Regarding Glazing Materials:

  • Always be sure to maintain a little space between the art work and the glazing (glass or acrylite) if such is used. Serious damage could result if the surface of the glazing material is laid directly on top of the work to be protected.  Due to humidity and pressure, over time moisture can build up between the two and cause the art to stick to the surface of the glazing.  Even penciled art work and other mediums such as water colors and the like should never come into contact with the glazing material.  Art that is produced on canvas or wood by use of oil or acrylic paints ought not to be covered at all.  However, in some instances, mostly for conservation purposes, these mediums can be covered but must NEVER touch the glazing material as serious damage to the artwork will occur. 
  • Be sure to handle glass with great care.
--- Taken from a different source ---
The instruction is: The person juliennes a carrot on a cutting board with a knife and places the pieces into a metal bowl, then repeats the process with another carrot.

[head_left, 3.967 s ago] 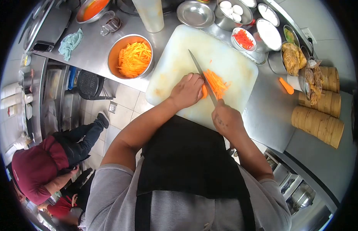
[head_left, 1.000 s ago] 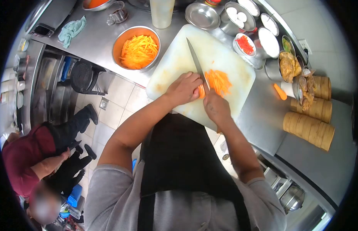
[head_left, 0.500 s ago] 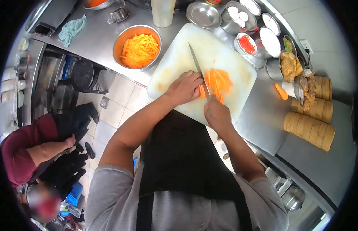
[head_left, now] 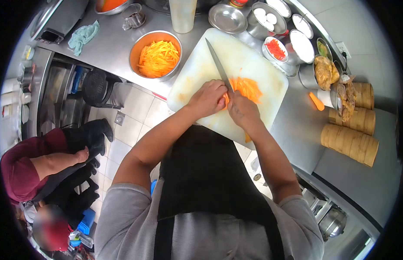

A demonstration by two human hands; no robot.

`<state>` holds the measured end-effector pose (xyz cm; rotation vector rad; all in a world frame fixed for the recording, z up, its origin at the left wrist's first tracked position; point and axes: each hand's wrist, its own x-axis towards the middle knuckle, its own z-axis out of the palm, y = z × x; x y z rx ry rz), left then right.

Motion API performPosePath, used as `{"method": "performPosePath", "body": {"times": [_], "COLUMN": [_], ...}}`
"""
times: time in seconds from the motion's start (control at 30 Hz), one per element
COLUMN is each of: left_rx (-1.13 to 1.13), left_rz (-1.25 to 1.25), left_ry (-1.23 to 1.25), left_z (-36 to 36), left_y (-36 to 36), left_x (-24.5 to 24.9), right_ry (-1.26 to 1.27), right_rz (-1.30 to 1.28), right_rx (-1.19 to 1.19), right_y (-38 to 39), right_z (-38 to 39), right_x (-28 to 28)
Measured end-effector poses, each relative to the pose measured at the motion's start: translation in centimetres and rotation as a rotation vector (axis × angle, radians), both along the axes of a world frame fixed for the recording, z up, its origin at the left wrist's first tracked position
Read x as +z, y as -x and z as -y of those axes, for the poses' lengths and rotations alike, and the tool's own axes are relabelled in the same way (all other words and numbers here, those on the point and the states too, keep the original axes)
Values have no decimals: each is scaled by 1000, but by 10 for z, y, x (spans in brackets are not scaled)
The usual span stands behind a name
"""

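My right hand (head_left: 244,110) is closed around the handle of a long kitchen knife (head_left: 216,60), whose blade points up and left across the white cutting board (head_left: 264,69). Against the blade's left side, the curled fingers of my left hand (head_left: 206,99) press down on a piece of carrot (head_left: 226,102), mostly hidden beneath them. Cut carrot strips (head_left: 248,88) lie in a loose pile to the right of the blade. Beyond the board's left edge stands a metal bowl (head_left: 134,48) heaped with carrot strips.
A whole carrot (head_left: 316,101) lies right of the board, near bamboo steamers (head_left: 349,144). Behind are a metal plate (head_left: 228,18), a pot with eggs (head_left: 269,19) and a bowl of red strips (head_left: 276,49). A green cloth (head_left: 83,37) lies far left. People stand at left.
My right hand and the knife have moved forward and slightly left, the blade tip reaching farther up the board. My left hand stays nearly in place.
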<state>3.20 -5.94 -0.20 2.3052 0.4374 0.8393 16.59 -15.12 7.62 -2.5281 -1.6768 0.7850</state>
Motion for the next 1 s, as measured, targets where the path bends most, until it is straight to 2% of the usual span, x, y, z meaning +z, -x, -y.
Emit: {"method": "performPosePath", "body": {"times": [0.03, 0.1, 0.2, 0.27, 0.3, 0.37, 0.47, 0.6, 0.7, 0.8, 0.87, 1.0], "left_rx": [-3, 134, -18, -23, -30, -32, -49, -69, -47, -58, -71, -48], "left_rz": [2, 29, -60, -91, -126, -79, -47, -144, -78, -126, -143, -126], "left_ry": [-2, -54, -70, -47, -26, -19, -7, 0, -17, -14, -12, -13], "left_z": [1, 4, 3, 0, -1, -4, -5, -4, -3, -4, -1, -3], "left_y": [2, 13, 17, 15, 13, 11, 12, 14, 13, 15, 16, 13], "left_x": [3, 9, 6, 4, 3, 1, 3, 3, 2, 3, -1, 0], "right_ry": [-2, -38, 15, 79, 141, 91, 2, -36, -7, 32, -83, 13], "right_rz": [2, -18, -45, -23, -4, -53, 15, -86, -76, 14, -67, -49], "right_rx": [-3, 102, 62, 35, 5, -23, -79, 42, 18, -89, 113, -8], "right_y": [-5, -12, -4, 7, 12, 14, 11, 5, 14, 13, 2, 16], "right_z": [3, 9, 29, 43, 47, 46, 22, 42, 44, 22, 34, 42], "right_x": [3, 16, 48, 51, 50, 20, -13, 19, 11, -2, 8, 13]}}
As we all know from experience, glass may be helpful but can also be extremely dangerous if handled incorrectly.  When handling glass, be sure to use the correct protective gloves and safety eyewear. Gloves that have rubberized grip on the palm and fingers are best to prevent the glass from slipping in the hand.  Clear, protective lenses over the eyes will reduce the chances of any shards of glass entering the eyes in the event of accidental breakage upon installation.
  • Clean the glazing with the correct type of cleaning solution.  Common glass cleaners (such as Windex) may be great for common glass, but it might not be the best solution for cleaning picture frame glazing.  Glass cleaner for picture frame quality glass may be purchased at some hobby stores (or on this web site) and should not include ammonia or ammonia products.  Some glazing has a protective film on its surface and the ammonia can weaken and even damage the effect of the protective film.  For cleaning acrylite/plexiglass use a product called "Plexus" which can be found at auto parts stores and power sport equipment stores in the parts section of the store.  Plexus is especially designed for acrylite surfaces that will in time begin to "yellow" if cleaned with glass surface cleaners or other agents not designed for acrylite. Also, plexiglass - as sturdy as it is - is easily scratched.  Try using a terry cloth or other lint free cloth for cleaning acrylite - even "soft" paper towels can scratch the surface of some types of acrylite glazing.  

So if you need Fine Art Custom Framing and Paintings in Los Cabos, San Jose del Cabo or Cabo San Lucas, see Davinvi Marco and picture framing with two locations. We can proide you with archival museum conservation framing at our arrt galleries discounted and competitive pricing.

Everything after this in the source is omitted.